Mystery tours: an incredible concept that perhaps exists only in the travel world. Where else do you find customers paying up front for an unknown product?
The popularity of bank mystery tours says a lot about how tantalizing the idea of a surprise can be and, more importantly, the immense trust that bank travelers have in their leaders. As a result, those beloved bank directors know they can often sell out a mystery trip more quickly and easily than a trip with a detailed itinerary to an exotic location.
Both large and small destinations cheer on the mystery tour idea as it allows them to showcase their hidden treasures. On mystery tours, groups experience venues in big cities they might never otherwise see. In smaller destinations, they get red-carpet treatment at extraordinary attractions.
Omaha has deep ethnic roots, which make it a great place to experience Twelve Countries Without a Passport.
“That tour name describes the diverse and authentic experiences groups can experience,” said Deborah Ward, director of public relations for the Omaha Convention and Visitors Bureau.
“Our German American Society celebrates Oktoberfest any time of the year,” Ward said. “Costumed folk dancers with group participation and, of course, some song and beer guarantees fun. And our family-owned, Lithuanian bakery shows the incredible process of their eight-layered torte.”
The historic Joslyn Castle represents Scottish culture as traditional dancers perform for visitors and discuss the area’s Scottish culture. At the Renaissance Mansion, cooking demonstrations and a smorgasbord of food showcase the Swedish heritage.

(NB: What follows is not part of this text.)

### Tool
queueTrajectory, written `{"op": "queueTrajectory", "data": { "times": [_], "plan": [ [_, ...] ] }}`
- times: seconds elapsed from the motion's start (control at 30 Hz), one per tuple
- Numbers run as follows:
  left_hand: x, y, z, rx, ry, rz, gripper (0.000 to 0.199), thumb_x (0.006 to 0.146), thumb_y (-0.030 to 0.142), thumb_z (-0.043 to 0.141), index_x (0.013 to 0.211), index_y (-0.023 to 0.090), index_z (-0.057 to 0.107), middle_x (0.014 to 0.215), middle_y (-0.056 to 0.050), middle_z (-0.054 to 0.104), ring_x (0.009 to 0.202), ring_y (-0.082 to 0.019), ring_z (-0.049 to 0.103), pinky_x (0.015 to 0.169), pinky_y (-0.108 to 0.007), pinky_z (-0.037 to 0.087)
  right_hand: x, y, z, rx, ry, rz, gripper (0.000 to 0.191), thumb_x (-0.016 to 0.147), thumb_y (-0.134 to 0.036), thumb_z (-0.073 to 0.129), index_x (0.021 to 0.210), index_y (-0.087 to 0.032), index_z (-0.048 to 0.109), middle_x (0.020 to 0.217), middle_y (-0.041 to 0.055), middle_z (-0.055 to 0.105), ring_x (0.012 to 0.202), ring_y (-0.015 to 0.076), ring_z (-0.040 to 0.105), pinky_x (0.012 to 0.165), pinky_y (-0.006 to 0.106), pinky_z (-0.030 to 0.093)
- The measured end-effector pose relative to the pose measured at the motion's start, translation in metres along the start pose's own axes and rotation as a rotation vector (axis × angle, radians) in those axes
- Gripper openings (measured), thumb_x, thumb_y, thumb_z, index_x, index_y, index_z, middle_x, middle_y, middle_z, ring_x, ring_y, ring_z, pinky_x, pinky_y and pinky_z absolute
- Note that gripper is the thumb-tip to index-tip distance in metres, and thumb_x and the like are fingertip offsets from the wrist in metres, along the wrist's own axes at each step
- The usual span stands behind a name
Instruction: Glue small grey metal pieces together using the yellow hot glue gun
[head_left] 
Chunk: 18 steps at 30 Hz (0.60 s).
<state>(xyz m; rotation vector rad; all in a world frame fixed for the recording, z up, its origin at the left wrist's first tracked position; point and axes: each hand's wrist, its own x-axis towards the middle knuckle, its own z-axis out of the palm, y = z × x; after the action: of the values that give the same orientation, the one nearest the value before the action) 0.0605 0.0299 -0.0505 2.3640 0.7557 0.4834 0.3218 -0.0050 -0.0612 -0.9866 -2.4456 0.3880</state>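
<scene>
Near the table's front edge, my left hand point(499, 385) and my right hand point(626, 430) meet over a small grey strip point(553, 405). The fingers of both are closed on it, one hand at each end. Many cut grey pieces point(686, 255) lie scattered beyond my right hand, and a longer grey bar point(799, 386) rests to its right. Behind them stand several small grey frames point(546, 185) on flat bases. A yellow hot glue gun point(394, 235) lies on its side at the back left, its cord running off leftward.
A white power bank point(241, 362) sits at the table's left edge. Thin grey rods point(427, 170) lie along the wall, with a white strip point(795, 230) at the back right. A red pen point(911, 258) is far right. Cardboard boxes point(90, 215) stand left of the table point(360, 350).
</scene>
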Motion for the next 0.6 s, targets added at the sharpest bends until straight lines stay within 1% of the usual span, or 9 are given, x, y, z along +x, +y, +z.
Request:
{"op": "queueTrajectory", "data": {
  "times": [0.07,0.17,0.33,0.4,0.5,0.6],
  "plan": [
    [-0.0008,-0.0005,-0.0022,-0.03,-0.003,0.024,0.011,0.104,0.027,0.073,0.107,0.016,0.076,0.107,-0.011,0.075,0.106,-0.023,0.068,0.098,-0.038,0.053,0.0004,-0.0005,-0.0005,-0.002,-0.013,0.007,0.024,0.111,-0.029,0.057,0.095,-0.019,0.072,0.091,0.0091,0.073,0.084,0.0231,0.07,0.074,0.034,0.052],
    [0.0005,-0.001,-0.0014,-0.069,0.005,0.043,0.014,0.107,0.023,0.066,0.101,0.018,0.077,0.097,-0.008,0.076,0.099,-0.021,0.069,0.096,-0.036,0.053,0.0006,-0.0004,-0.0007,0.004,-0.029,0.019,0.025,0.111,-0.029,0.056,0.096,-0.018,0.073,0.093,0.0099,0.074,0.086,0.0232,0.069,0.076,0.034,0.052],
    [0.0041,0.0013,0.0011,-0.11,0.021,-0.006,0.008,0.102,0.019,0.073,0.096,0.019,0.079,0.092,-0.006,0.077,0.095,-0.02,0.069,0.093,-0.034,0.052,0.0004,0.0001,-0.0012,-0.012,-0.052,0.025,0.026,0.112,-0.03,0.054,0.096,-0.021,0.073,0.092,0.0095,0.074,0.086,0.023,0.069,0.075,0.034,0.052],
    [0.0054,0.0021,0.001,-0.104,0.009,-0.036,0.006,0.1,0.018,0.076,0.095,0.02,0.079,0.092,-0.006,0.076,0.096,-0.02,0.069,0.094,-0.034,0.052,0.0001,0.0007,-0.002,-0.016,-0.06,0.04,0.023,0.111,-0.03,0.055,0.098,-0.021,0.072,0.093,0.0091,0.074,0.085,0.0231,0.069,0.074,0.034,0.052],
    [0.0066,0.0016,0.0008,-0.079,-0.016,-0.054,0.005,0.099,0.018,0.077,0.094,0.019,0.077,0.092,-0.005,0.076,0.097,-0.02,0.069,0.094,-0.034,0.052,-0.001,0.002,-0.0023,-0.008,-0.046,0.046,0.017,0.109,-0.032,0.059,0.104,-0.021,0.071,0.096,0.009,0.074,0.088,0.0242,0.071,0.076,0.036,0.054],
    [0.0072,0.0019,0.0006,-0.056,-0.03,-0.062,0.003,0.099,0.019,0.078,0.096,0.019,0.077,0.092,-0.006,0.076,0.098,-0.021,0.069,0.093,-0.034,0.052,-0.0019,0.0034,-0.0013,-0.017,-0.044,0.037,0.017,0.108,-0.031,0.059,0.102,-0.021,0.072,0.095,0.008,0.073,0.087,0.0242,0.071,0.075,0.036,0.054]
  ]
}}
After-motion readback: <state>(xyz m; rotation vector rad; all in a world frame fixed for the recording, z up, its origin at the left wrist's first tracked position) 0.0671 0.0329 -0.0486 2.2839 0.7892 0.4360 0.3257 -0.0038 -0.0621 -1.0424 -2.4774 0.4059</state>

At the Bohemian Café, a Czech landmark since 1924, lunch features pork and dumplings and desserts that might be a mystery to the typical home cook.
“You will learn the process of making a ‘kolache,’ a scrumptious pastry with a jelly-type filling,” said Ward.

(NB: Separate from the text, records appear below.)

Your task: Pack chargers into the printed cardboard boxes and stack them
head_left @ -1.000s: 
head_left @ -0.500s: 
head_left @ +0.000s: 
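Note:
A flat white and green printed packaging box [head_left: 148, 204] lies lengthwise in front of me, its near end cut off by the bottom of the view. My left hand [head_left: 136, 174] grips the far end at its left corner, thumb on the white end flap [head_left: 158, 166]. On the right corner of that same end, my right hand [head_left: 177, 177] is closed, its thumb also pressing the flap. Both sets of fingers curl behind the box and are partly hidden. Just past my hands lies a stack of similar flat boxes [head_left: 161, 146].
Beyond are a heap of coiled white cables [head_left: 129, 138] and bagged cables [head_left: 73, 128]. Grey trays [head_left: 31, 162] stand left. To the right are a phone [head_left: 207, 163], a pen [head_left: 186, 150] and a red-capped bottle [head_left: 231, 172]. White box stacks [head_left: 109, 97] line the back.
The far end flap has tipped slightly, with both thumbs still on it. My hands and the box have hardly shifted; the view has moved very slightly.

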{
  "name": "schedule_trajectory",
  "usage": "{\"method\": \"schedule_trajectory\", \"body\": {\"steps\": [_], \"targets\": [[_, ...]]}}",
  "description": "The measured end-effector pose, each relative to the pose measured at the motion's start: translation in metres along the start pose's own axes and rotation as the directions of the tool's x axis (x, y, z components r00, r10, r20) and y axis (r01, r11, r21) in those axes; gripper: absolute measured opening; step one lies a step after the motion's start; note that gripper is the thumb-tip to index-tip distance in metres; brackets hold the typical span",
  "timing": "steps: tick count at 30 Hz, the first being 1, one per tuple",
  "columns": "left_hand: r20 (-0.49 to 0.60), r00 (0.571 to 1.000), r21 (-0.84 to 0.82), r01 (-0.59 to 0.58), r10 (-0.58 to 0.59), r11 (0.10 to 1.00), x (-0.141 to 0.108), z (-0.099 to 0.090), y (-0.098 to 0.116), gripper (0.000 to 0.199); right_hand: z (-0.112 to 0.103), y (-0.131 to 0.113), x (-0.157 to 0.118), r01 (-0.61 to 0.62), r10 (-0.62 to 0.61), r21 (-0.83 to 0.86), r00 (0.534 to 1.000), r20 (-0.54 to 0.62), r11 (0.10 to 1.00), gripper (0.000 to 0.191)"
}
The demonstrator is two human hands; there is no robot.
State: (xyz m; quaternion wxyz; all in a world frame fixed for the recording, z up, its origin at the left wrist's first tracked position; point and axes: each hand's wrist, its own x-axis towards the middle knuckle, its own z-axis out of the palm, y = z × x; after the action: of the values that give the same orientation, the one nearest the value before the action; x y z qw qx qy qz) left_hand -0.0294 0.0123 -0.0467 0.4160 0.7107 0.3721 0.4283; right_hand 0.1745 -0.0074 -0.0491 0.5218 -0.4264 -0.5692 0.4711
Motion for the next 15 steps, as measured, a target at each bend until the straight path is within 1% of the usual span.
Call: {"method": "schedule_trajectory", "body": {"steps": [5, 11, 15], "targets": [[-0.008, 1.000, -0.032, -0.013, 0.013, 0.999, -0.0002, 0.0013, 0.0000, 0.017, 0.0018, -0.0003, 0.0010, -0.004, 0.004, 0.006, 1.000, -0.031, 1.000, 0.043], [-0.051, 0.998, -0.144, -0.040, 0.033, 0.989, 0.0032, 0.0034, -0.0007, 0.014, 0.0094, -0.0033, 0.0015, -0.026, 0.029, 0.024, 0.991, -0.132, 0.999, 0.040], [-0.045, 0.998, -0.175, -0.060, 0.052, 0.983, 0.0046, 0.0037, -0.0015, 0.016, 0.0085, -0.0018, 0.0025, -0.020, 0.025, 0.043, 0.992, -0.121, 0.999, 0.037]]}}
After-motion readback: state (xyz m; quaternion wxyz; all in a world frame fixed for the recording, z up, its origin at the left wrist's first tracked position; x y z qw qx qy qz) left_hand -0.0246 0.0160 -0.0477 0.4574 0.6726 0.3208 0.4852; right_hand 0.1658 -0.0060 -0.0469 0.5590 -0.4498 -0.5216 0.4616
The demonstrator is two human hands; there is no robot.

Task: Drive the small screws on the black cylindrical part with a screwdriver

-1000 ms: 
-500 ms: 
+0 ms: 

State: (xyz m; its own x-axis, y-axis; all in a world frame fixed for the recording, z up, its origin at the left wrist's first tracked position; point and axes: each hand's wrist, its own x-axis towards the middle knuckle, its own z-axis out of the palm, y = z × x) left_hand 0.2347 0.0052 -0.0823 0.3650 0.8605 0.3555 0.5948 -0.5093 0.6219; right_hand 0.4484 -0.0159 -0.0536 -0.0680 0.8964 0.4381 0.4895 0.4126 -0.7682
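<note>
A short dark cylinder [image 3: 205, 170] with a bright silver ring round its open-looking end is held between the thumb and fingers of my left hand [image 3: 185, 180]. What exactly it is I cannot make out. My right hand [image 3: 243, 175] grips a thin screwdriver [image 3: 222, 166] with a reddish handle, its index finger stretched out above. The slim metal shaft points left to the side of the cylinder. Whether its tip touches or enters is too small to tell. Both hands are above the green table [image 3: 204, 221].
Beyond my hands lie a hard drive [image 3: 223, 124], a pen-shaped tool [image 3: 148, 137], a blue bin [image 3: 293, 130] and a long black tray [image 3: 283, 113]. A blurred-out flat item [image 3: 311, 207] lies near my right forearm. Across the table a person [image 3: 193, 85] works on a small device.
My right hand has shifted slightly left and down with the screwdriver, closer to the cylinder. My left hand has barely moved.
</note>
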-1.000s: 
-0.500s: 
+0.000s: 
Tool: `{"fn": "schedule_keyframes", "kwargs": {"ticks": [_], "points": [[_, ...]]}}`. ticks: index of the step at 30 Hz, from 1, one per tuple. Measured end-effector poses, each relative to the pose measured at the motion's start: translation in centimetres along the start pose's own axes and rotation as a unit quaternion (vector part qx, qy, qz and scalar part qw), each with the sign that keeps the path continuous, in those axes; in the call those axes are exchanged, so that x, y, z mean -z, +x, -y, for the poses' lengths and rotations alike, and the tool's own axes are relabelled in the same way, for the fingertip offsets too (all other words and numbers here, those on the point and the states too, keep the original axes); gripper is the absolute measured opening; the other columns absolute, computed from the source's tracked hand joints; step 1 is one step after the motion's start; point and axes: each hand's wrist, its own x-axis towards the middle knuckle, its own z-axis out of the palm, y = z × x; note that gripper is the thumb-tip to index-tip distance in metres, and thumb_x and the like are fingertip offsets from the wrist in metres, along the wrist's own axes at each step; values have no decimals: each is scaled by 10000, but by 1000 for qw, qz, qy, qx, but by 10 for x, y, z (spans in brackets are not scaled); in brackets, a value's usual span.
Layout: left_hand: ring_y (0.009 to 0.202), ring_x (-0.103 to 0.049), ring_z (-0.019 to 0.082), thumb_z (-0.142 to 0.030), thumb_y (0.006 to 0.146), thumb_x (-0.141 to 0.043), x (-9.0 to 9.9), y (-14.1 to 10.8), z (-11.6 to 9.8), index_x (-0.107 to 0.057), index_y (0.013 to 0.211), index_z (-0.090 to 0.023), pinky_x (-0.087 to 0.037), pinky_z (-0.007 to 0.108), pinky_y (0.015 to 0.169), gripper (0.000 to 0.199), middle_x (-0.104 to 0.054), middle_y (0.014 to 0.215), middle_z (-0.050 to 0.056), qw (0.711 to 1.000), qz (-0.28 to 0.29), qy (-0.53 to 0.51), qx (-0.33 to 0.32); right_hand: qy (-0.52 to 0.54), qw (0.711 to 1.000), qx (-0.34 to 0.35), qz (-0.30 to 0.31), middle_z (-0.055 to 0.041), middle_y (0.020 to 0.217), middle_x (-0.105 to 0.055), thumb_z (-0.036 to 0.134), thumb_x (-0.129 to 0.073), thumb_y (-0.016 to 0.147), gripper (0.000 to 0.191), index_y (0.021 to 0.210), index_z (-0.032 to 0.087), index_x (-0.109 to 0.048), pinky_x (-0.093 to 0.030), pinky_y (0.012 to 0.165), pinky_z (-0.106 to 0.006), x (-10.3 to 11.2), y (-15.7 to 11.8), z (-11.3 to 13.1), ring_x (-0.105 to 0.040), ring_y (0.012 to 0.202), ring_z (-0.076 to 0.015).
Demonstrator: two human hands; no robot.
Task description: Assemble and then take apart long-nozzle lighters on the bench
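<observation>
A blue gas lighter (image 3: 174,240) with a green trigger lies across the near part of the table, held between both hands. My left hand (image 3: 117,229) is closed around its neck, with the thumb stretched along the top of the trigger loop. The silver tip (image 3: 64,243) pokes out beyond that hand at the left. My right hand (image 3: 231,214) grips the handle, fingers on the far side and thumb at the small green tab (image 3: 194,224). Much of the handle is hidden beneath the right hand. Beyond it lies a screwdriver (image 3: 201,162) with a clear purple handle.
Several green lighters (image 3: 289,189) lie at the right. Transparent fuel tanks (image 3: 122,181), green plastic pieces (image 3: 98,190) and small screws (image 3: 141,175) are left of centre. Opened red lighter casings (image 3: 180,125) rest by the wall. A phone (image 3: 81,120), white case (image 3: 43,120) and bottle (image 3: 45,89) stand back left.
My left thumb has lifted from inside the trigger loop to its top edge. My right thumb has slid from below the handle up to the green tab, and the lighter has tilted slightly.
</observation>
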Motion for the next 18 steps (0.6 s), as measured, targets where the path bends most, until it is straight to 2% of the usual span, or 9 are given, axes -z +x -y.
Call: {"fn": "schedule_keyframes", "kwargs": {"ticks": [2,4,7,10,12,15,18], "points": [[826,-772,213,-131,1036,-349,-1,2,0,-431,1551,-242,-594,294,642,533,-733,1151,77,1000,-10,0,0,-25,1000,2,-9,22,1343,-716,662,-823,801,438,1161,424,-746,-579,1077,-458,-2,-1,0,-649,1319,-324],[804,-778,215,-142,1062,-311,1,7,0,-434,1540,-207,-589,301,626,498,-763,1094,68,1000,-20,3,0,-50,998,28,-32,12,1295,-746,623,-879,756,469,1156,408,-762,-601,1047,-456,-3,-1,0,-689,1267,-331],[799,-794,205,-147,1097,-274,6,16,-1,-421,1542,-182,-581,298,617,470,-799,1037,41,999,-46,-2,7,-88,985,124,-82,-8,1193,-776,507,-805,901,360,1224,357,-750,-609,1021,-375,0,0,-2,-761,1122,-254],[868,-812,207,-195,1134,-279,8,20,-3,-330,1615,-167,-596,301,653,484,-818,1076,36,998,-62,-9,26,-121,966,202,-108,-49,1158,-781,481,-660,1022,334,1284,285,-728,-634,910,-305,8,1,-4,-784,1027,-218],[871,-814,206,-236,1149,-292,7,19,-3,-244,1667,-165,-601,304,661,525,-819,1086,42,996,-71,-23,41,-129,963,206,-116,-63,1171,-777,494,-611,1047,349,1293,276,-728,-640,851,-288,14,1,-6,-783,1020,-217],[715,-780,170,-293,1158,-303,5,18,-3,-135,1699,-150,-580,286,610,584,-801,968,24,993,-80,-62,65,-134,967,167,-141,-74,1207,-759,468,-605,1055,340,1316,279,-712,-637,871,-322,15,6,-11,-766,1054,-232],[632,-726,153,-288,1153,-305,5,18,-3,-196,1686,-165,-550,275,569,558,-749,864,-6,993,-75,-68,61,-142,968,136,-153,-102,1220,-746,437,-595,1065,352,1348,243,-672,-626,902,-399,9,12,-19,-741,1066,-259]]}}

Ethnic experiences from China, France, Greece and Mexico and more can be included in this worldwide experience that requires no overseas travel.

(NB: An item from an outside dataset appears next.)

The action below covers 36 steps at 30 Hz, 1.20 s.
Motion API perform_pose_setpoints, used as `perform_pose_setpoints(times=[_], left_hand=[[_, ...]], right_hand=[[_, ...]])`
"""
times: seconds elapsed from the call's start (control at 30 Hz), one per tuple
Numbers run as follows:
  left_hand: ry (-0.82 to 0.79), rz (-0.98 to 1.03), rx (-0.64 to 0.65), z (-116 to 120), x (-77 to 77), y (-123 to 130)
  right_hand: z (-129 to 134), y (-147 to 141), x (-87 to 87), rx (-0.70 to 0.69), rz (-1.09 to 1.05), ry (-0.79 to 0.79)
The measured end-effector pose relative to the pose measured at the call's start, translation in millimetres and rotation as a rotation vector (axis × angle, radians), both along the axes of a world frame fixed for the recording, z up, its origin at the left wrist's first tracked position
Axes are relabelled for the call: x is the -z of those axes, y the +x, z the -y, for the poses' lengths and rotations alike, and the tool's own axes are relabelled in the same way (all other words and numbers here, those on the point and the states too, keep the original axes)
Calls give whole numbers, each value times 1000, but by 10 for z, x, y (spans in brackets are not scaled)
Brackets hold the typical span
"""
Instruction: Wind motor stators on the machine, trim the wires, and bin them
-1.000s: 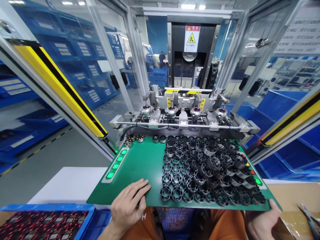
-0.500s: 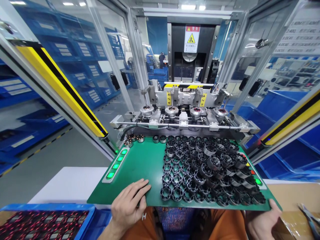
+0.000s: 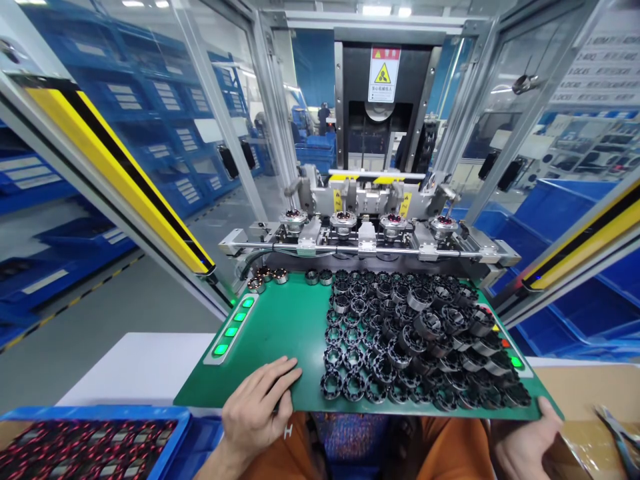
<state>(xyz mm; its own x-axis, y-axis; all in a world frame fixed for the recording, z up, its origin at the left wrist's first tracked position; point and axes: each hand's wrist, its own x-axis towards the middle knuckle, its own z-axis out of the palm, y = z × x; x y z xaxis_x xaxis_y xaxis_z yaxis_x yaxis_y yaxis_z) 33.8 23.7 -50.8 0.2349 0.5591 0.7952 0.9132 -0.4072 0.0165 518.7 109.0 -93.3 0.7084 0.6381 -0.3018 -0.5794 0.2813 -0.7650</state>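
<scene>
My left hand (image 3: 260, 403) lies on the front edge of the green work surface (image 3: 280, 333), palm down with fingers stretched out and holding nothing. At the right front corner is my right hand (image 3: 527, 440), its thumb against the edge of the surface; its other fingers are hidden. Between the hands stand many dark metal stator cores (image 3: 385, 367), in rows on the left and stacked on the right. Several copper-wound stators (image 3: 281, 276) sit at the back left corner. Behind them, a winding machine (image 3: 367, 233) carries stators with reddish wire on its round fixtures.
Lit green buttons (image 3: 231, 332) line the left side of the surface; red and green ones (image 3: 516, 363) are on the right. Yellow-black sensor bars (image 3: 135, 193) flank the opening. A blue tray (image 3: 185, 427) of red-wound parts stands front left, and pliers (image 3: 617, 433) lie front right.
The machine's yellow-black striped bar has dropped slightly, and its upper arms have shifted above the fixtures. Both hands and the stator cores have stayed put.
</scene>
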Motion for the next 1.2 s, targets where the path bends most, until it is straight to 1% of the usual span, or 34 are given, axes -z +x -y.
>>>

Rock Hill/York County, South Carolina
A four-day mystery tour in Rock Hill/York County promises to excite all the senses.
On day one, the Hear the Sounds tour features the Catawba Indian tribe, known as “the people of the river.”
“As they were the first inhabitants here, the tribe welcomes newcomers with a friendship dance that tells a story,” said Sonja Burris, communications manager for the Rock Hill/York County CVB. “Groups are privy to a pottery demonstration, followed by a traditional meal.”
Day two features the See the Sights tour in Historic Brattonsville, a 775-acre Revolutionary War site that today is a working farm.
“The story you learn follows three generations in the 17th and 18th centuries. Costumed interpreters and rare breeds of farm animals are part of the program,” said Burris.
Groups eat lunch at Glencarin Garden, where 3,500 azaleas and the new Veterans Garden guarantee spectacular views. In the evening, NarroWay Productions, known as Carolina’s Broadway of Christian Entertainment, offers dinner and a show.
Hold on to your hat on day three, when Feel the Thrill takes amusement park lovers to Carowinds Theme Park.
“Over 650 rides, including the Intimidator, the longest and fastest roller coaster in the southeast, are the entertainment. Later, groups can zipline and take bridge walks at Camp Canaan, an island on the Catawba River,” said Burris.
On day four, groups head for Charlotte, North Carolina, to Smell the Rubber, a full-throttle experience at the NASCAR Hall of Fame that includes lunch in the Queen City.